Política

PODER JUDICIÁRIO

6 fatos para comprovar que o judiciário é inimigo dos trabalhadores e do povo

Mais uma vez a Lava Jato coloca o Poder Judiciário em posição de destaque no cenário político nacional. Cabe relembrar alguns momentos em que a justiça demonstrou que não é imparcial nem neutra, mas que está a serviço dos interesses das elites.

sexta-feira 12 de maio| Edição do dia

Prisões e condenações sem provas, proibição de manifestações, autorização de uso de métodos de tortura, autorização de corte de ponto de grevistas, a lista é longa. Fazemos aqui um breve compilado para relembrar alguns momentos em que a justiça mostrou explicitamente que está a serviço das elites, contra a classe trabalhadora, os movimentos sociais e o povo pobre.

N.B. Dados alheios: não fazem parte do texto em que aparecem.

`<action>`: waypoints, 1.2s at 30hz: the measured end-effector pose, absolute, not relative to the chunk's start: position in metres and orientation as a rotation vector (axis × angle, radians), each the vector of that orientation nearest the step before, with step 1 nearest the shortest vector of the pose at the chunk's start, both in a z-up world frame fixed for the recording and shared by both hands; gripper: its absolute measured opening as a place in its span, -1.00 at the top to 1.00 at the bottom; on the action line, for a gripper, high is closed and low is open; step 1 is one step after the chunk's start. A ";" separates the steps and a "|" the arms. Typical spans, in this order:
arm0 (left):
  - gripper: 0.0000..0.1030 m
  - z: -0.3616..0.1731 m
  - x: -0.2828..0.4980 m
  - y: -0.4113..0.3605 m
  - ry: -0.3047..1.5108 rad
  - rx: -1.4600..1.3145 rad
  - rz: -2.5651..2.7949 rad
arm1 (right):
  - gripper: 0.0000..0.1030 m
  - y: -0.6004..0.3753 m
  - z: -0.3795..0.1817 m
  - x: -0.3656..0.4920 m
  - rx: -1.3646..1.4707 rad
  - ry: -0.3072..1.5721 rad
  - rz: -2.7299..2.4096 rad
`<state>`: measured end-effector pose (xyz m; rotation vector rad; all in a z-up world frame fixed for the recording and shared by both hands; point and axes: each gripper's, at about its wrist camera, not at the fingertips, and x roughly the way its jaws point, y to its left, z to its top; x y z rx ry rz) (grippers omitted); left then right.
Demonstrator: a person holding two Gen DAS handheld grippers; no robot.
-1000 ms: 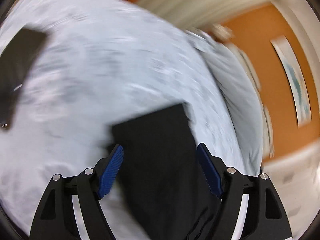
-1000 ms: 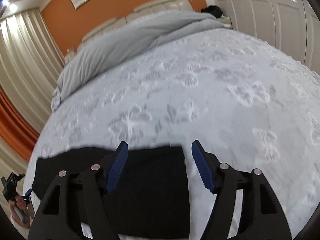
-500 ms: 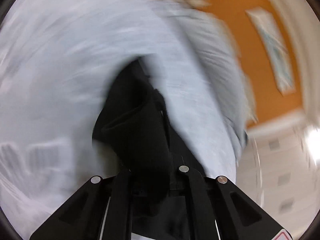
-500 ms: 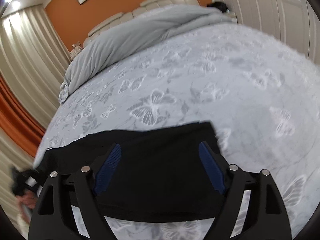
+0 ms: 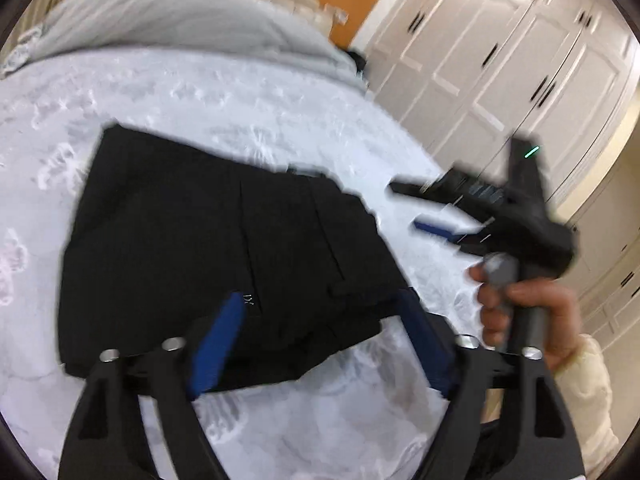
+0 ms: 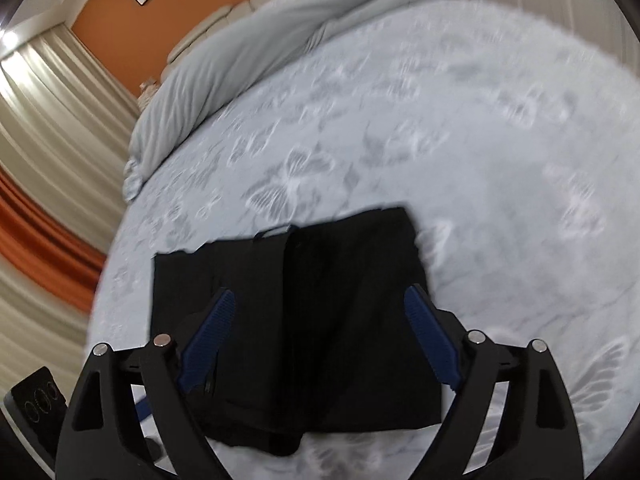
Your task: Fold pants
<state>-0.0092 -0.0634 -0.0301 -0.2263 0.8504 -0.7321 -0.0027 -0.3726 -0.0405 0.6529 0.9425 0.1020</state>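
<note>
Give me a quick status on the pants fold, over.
Left gripper and right gripper: jaws just opened wide, holding nothing. Black pants lie folded flat on the butterfly bedspread. Nothing in the way.

In the left wrist view, motion blur smears the right gripper [image 5: 424,210] and the wardrobe doors [image 5: 500,56] behind it. The hand [image 5: 524,312] holding that gripper is partly covered by the left gripper's frame, and its sleeve [image 5: 588,392] runs off the picture's edge. The near edge of the pants [image 6: 304,320] is hidden behind the right gripper's frame. The bedspread pattern [image 6: 500,112] blurs toward the far side.
</note>
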 end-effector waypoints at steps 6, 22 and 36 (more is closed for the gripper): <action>-0.68 0.014 -0.006 -0.009 0.678 -0.337 -0.619 | -0.64 -0.336 -0.075 0.011 0.648 1.072 0.241; -0.68 -0.010 0.051 0.048 0.810 -0.450 -0.318 | 0.53 -0.366 -0.056 0.017 0.257 1.108 -0.030; -0.68 -0.068 0.056 -0.013 0.966 -0.259 -0.324 | 0.59 -0.359 -0.076 0.018 0.233 1.120 0.053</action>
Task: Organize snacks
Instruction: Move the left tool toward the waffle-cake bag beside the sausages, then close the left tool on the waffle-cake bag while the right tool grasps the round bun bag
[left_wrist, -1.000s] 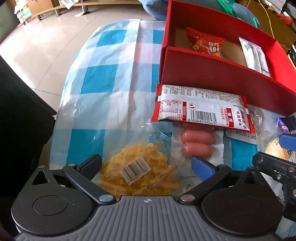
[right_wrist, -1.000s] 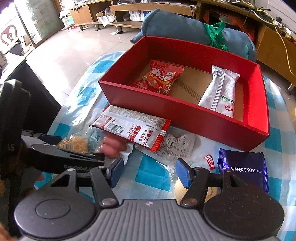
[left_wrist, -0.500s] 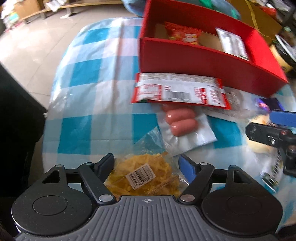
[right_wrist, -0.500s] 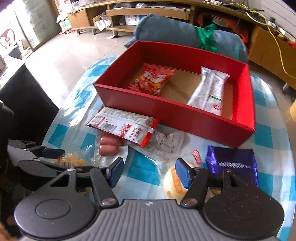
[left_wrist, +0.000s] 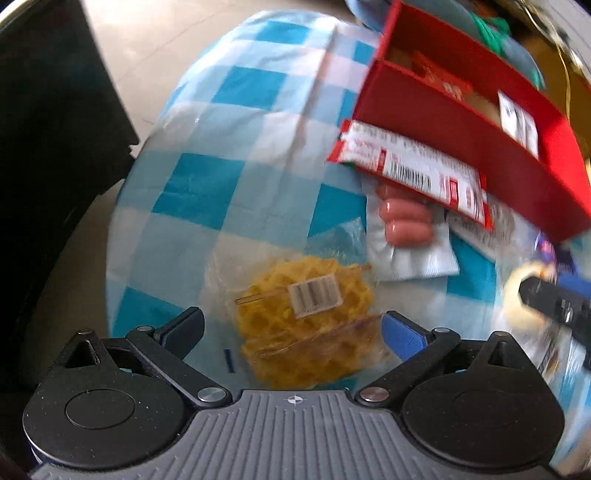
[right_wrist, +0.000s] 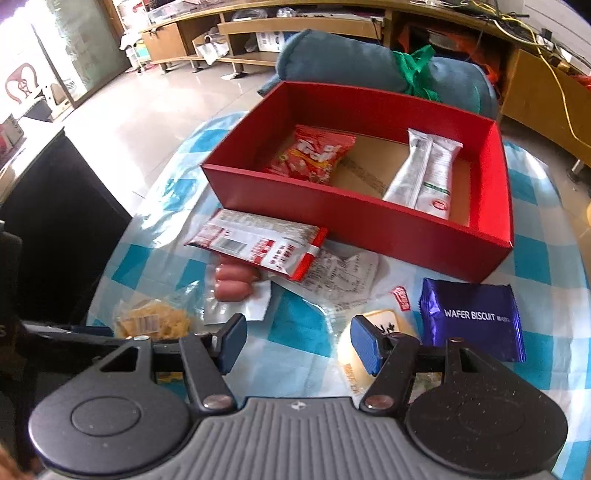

1 - Autorização de utilização de métodos de tortura contra estudantes

Em 2016, ano em que ocorreu uma histórica onda de ocupações estudantis no Brasil, ao juíz federal Alex Costa de Oliveira autorizou a Polícia Militar a torturas estudantes que ocupavam sua escola, no Distrito Federal. Além de impedir a chegada de alimentos, autorizou corte da água, luz e gás. Autorizou também que a PM impedisse a circulação no entorno da escola, principalmente conhecidos e parentes dos estudantes, e que impedisse o sono dos jovens utilizando instrumentos sonoros contínuos. A escola acabou sendo desocupada antes que PM praticasse a sessão de tortura autorizada pela justiça.

2 - Rafael Braga, condenado a 11 anos de prisão por portar uma garrafa de pinho sol

Em meio às manifestações de junho de 2013 diversos pessoas foram presos. Um deles, Rafael Braga, que foi preso por portar uma garrafa de pinho sol, utilizada para limpar carros e sustentar ele e sua família. Rafael sequer participava ativamente do movimento. Em 2016, quando cumpria pena em regime aberto, foi preso novamente por um flagrante forjado da polícia e foi condenado a 11 anos de prisão. Este caso é um símbolo do racismo estrutural na sociedade brasileira e do caráter racista da justiça burguesa. Um movimento nacional pela libertação de Rafael e em apoio à sua família vem sendo organizado como resposta à absurda decisão.

3 - Quase metade da população carcerária brasileira não teve direito sequer a um julgamento

Além de condenar sem provas, a justiça também manda prender milhares de negros e pobres como Rafael Braga sem nenhum tipo de julgamento. Essa é a situação de 40% da população carcerária brasileira, os presos "provisórios" que aguardam a decisão da justiça atrás das grades. Enquanto isso, políticos e empresários corruptos cumprem pena em suas mansões ou mesmo fecham acordos de delação premiada para garantir sua impunidade. Essa gritante diferença de tratamento entre diferentes casos escancara o caráter burguês, racista e seletivo da justiça.

4 - Os 74 assassinos do massacre do Carandiru são protegidos pela justiça

E essa mesma justiça que mantem Rafael Braga preso por portar pinho sol e outros milhares presos sem direito sequer a um julgamento, anulou a condenação dos 74 policias responsáveis pelo massacre do Carandirú, em 1992. Eles foram condenados por 5 júris, com provas cabais de sua participação no assassinato dos 111 detentos, porém o desembargador Ivan Garisio Sartori anulou a decisão no passado.

5 - Censura a material contra reforma da previdência e liberação da propaganda mentirosa do governo

Em março deste ano, a justiça gaúcha determinou apreensão de todos os exemplares de um jornal da CUT-RS sobre a reforma da previdência. Já no mês passado, após a propaganda enganosa do governo golpista ser retirada do ar, o STF, sempre na linha de frente em defesa dos ataques contra os trabalhadores, autorizou que ela voltasse a veicular.

6 - Corte de ponto de servidores grevistas é legalizado

Uma prática muito utilizada pelos governos e pelos patrões para intimidar os trabalhadores grevistas é o corte de ponto. No ano passado, uma decisão do STF autorizou essa prática, facilitando a repressão contra os trabalhadores que se combatam as reformas do governo paralisando suas atividades.

Certamente deixemos passar alguns vários, que não devem ser menos graves que estes.